Over one million WordPress websites are estimated to have been infected by an ongoing campaign to deploy malware called Balada Injector since 2017.
The massive campaign, per GoDaddy's Sucuri, "leverages all known and recently discovered theme and plugin vulnerabilities" to breach WordPress sites. The attacks are known to play out in waves once every few weeks.
"This campaign is easily identified by its preference for String.fromCharCode obfuscation, the use of freshly registered domain names hosting malicious scripts on random subdomains, and by redirects to various scam sites," security researcher Denis Sinegubko said.
The websites include fake tech support, fraudulent lottery wins, and rogue CAPTCHA pages urging users to turn on notifications to 'Please Allow to verify, that you are not a robot,' thereby enabling the actors to send spam ads.
The report builds on recent findings from Doctor Web, which detailed a Linux malware family that exploits flaws in more than two dozen plugins and themes to compromise vulnerable WordPress sites.
In the interim years, Balada Injector has relied on over 100 domains and a plethora of methods to take advantage of known security flaws (e.g., HTML injection and Site URL), with the attackers primarily attempting to obtain database credentials in the wp-config.php file.
Additionally, the attacks are engineered to read or download arbitrary site files – including backups, database dumps, log and error files – as well as search for tools like adminer and phpmyadmin that could have been left behind by site administrators upon completing maintenance tasks.
The malware ultimately allows for the generation of fake WordPress admin users, harvests data stored in the underlying hosts, and leaves backdoors for persistent access.
Balada Injector further carries out broad searches from top-level directories associated with the compromised website's file system to locate writable directories that belong to other sites.
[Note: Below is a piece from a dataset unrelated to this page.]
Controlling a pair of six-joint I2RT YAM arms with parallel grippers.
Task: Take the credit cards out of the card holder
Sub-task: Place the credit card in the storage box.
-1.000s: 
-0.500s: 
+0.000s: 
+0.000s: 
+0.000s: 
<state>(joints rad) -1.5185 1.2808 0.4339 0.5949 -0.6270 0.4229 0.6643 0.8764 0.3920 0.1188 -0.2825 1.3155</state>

"Most commonly, these sites belong to the webmaster of the compromised site and they all share the same server account and the same file permissions," Sinegubko said. "In this manner, compromising just one site can potentially grant access to several other sites 'for free.'"
Should these attack pathways turn out to be unavailable, the admin password is brute-forced using a set of 74 predefined credentials. WordPress users are, therefore, recommended to keep their website software up-to-date, remove unused plugins and themes, and use strong WordPress admin passwords.
The findings come weeks after Palo Alto Networks Unit 42 unearthed a similar malicious JavaScript injection campaign that redirects site visitors to adware and scam pages. More than 51,000 websites have been affected since 2022.
The activity, which also employs String.fromCharCode as an obfuscation technique, leads victims to booby-trapped pages that trick them into enabling push notifications by masquerading as a fake CAPTCHA check to serve deceptive content.
"The injected malicious JS code was included on the homepage of more than half of the detected websites," Unit 42 researchers said. "One common tactic used by the campaign's operators was to inject malicious JS code on frequently used JS filenames (e.g., jQuery) that are likely to be included on the homepages of compromised websites."
"This potentially helps attackers target the website's legitimate users, since they are more likely to visit the website's home page."